Aku menyisir rambutku dengan jari-jemariku. Yuli masih terkekeh, begitu juga Rika, menyembunyikan tawa dibalik jemari lentiknya.
Siswa-siswi yang berprestasi naik pentas dan diberi penghargaan. Tak sedikit pun aku membayangkannya, bisa lulus saja sudah untung. Terakhir ditutup acara hiburan sambil menikmati hidangan yang tersedia. Lagi-lagi siswa dan siswi yang punya potensi di bidang seni, khususnya−−tarik suara, ikut menyumbangkan bakatnya. Aku yang memang tidak menonjol di sekolah, biasa-biasa saja. Hanya bisa jadi penikmat sejati sambil melahap santapan yang ada.
Acara berakhir dengan pembagian ijasah di kelas masing-masing yang berlangsung khidmat. Sangat mengharukan. Rona-rona kebahagiaan diwarnai kesedihan terpancar. Isak tangis tak terbendung manakala kami saling bersalaman−−maaf-maafan, terasa lebih dari sekedar hari lebaran.
Bahagia setelah berhasil menempuh pedidikan selama tiga tahun. Sedih karena mulai hari itu juga, kebersamaan kami berakhir. Terpisah satu sama lainnya dengan cita-cita dan tujuan masing-masing. Aku bertanya pada diriku, “bagaimana dengan cita-cita dan tujuanku?” dari empat puluh murid di kelas ini, mungkin aku salah satu yang tidak punya kepastian tentang cita-cita kedepannya.

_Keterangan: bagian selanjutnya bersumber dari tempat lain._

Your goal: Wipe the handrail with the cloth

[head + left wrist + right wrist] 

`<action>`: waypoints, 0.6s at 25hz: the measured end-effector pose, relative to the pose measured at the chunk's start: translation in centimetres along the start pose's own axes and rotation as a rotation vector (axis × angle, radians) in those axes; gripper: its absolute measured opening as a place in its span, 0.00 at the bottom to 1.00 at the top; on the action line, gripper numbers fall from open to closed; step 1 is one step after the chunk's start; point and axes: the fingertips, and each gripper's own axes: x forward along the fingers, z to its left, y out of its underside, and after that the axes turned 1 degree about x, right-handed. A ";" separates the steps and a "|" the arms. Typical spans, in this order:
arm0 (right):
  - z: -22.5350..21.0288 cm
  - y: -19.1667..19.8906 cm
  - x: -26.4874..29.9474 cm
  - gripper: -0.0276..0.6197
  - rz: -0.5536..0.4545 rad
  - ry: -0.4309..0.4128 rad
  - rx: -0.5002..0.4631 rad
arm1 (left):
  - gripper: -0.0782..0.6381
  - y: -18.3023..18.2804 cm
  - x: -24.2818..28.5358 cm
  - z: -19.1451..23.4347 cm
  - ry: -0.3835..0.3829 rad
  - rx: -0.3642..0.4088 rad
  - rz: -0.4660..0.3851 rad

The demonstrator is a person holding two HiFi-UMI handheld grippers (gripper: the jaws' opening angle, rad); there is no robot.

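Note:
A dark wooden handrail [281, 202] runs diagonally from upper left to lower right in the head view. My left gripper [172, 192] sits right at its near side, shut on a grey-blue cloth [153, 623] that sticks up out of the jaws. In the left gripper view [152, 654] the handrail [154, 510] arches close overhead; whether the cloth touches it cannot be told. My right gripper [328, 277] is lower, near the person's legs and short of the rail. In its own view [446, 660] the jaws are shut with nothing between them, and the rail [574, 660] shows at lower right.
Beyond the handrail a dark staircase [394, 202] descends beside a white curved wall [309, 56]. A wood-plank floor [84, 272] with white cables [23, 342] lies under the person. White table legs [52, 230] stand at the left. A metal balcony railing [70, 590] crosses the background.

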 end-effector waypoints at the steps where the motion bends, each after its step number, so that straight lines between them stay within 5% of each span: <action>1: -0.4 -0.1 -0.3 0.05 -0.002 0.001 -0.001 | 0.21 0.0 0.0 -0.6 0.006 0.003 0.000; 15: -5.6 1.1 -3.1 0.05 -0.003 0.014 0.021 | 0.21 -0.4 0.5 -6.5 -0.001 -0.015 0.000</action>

Miris! Memang, seorang anak pegawai negeri tidak bisa melanjutkan kuliah hanya karena keterbatasan biaya? Mungkin tak ada satu orang pun yang akan memercayainya. Tapi itulah faktanya. Bapakku bekerja sebagai PNS di sebuah instansi pemberdayaan masyarakat, masih golongan dua dengan gaji yang tak seberapa jika harus menghidupi semua orang yang tinggal dalam satu atap. Termasuk di antaranya sepupuku dan keluarganya. Belum lagi, cara bapak memenejmaksudnya me-manage keuangan sangat tak bisa diandalkan−−terlalu boros. Niatnya sih beramal. Lalu, bagaimana peran ibu? Ah.. itulah biangnya!
**
Aku pulang dengan sejumput hampa. Hendak bertanya tapi sudah bisa membayangkan jawaban apa yang akan diberikan bapak. Aku masih penasaran, kenapa nggak dicoba lagi?! Meja makan adalah media yang tepat untuk memulai percakapan.

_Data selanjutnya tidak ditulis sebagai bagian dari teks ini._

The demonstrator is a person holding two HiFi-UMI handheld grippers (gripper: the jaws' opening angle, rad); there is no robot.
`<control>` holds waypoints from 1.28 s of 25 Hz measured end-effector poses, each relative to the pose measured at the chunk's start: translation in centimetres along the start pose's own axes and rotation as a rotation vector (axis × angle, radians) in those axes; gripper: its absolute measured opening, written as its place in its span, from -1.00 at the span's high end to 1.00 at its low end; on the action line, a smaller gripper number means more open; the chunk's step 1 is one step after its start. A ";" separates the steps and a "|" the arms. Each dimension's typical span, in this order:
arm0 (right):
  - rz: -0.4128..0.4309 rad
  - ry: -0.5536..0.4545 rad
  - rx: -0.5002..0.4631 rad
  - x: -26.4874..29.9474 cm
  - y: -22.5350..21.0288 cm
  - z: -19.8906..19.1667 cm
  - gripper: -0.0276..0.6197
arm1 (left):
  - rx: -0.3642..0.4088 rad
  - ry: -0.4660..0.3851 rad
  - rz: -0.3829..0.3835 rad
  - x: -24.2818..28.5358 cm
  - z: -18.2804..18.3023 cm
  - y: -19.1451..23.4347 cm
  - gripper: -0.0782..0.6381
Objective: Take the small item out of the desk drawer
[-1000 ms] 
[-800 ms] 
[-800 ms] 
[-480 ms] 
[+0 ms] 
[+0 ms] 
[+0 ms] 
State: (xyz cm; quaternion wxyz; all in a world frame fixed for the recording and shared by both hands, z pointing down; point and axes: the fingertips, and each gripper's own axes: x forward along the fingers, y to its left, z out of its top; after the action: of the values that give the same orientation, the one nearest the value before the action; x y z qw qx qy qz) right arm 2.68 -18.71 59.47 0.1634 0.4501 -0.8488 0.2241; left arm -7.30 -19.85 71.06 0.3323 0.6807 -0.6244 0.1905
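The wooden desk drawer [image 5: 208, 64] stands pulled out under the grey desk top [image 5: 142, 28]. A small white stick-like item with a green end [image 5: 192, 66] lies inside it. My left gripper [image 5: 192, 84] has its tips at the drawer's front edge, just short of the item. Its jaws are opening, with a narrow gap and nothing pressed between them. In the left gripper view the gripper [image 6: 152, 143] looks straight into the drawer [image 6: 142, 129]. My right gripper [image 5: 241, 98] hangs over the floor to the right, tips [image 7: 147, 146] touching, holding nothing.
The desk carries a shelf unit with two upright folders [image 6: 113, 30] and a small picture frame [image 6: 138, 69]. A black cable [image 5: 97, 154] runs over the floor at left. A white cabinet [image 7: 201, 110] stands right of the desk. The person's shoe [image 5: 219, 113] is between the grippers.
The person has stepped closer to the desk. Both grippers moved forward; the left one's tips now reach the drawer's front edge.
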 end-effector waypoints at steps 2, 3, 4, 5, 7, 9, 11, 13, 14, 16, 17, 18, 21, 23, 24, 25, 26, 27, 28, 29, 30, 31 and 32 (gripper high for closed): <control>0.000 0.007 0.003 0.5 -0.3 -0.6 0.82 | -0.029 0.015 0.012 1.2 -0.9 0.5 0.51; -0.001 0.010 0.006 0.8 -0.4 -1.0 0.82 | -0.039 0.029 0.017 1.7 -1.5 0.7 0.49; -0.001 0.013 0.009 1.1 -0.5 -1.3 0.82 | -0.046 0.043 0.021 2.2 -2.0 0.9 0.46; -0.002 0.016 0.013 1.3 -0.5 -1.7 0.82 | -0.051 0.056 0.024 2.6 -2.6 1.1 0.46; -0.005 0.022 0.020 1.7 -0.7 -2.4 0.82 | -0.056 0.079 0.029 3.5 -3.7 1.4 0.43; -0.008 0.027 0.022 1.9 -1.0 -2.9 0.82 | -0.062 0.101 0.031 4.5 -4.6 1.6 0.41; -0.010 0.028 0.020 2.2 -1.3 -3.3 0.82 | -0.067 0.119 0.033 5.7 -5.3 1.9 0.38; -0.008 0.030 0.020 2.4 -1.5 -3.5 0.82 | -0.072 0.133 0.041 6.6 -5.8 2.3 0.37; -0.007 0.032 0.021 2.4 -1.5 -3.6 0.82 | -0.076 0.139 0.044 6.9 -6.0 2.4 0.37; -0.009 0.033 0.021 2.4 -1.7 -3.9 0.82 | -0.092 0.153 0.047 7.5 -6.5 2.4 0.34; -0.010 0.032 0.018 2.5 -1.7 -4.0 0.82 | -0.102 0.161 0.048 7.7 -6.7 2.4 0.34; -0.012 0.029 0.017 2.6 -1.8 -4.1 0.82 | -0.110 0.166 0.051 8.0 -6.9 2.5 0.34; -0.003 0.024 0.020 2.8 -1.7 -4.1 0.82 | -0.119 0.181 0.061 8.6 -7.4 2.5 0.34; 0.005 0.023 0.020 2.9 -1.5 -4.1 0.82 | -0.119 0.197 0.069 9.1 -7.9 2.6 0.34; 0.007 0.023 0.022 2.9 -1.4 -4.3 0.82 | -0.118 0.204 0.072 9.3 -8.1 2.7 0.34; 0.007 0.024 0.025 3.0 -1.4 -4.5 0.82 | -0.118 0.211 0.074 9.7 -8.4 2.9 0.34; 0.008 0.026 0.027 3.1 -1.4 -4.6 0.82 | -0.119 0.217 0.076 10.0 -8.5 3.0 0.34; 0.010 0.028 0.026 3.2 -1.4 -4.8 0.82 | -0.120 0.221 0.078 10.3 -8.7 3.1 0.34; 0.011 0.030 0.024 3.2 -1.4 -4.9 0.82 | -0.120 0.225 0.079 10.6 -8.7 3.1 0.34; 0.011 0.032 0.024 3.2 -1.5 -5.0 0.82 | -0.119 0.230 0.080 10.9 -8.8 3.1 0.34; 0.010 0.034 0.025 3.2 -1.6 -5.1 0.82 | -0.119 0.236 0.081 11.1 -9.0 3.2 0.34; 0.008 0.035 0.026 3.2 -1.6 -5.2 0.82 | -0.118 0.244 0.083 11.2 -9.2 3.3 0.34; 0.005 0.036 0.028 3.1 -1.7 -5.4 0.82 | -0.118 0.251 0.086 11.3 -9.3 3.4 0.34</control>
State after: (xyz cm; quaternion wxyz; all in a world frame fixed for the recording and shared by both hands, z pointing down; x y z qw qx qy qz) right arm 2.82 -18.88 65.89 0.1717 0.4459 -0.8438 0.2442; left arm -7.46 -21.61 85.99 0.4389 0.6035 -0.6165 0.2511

“Pak gimana kalau aku nerusin sekolah, maksudnya kuliah gitu pak?” aku berusaha memperlambat suapanku.
Seketika bapak menelan bulat-bulat makanan yang ada di mulutnya “Bapak nggak pernah melarang kamu untuk sekolah lagi, tapi kamu tahu sendiri kondisi keuangan kita lagi krisis, neng! mana si Andi juga tahun ini masuk SMP, buat makan sehari-hari saja susah. Yang bikin bapak merasa berat itu untuk sehari-hariannya, kalau biaya lainnya kan bisa nyicicil. Tapi nggak tahu kalau tahun depan, mungkin bapak ada rejeki.”

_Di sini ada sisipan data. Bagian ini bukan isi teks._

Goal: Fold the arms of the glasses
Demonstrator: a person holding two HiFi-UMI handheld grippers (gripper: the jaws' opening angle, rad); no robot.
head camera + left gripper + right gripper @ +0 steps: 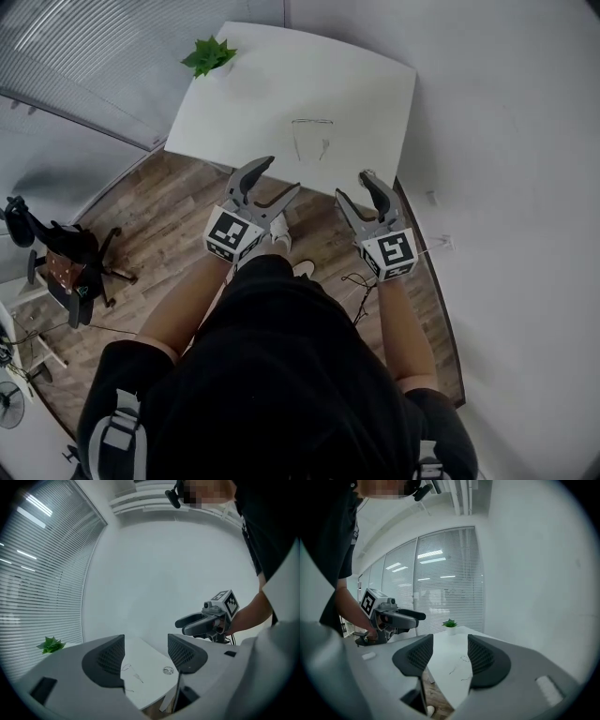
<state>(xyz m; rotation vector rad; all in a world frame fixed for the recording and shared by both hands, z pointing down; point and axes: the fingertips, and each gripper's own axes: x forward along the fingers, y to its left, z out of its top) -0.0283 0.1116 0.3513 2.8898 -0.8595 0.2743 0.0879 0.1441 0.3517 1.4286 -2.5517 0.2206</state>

Mendengar pernyataan bapak, pupus sudah harapanku. Rasa kecewa meyesakkan dada. Bukan ini jawaban yang aku inginkan.
“Baiklah aku juga mau nyari kerja dulu!”
Buru-buru aku menghabiskan suapan terakhir, berlalu ke kamar. Bayangan mengenyam bangku kuliah segera aku tepis. Tak mau terperosok lebih dalam ke jurang kehancuran karena rasa kecewa. Aku mulai memikirkan ke mana akan mencari kerja. Tak ada lagi universitas ataupun sekolah tinggi di benakku.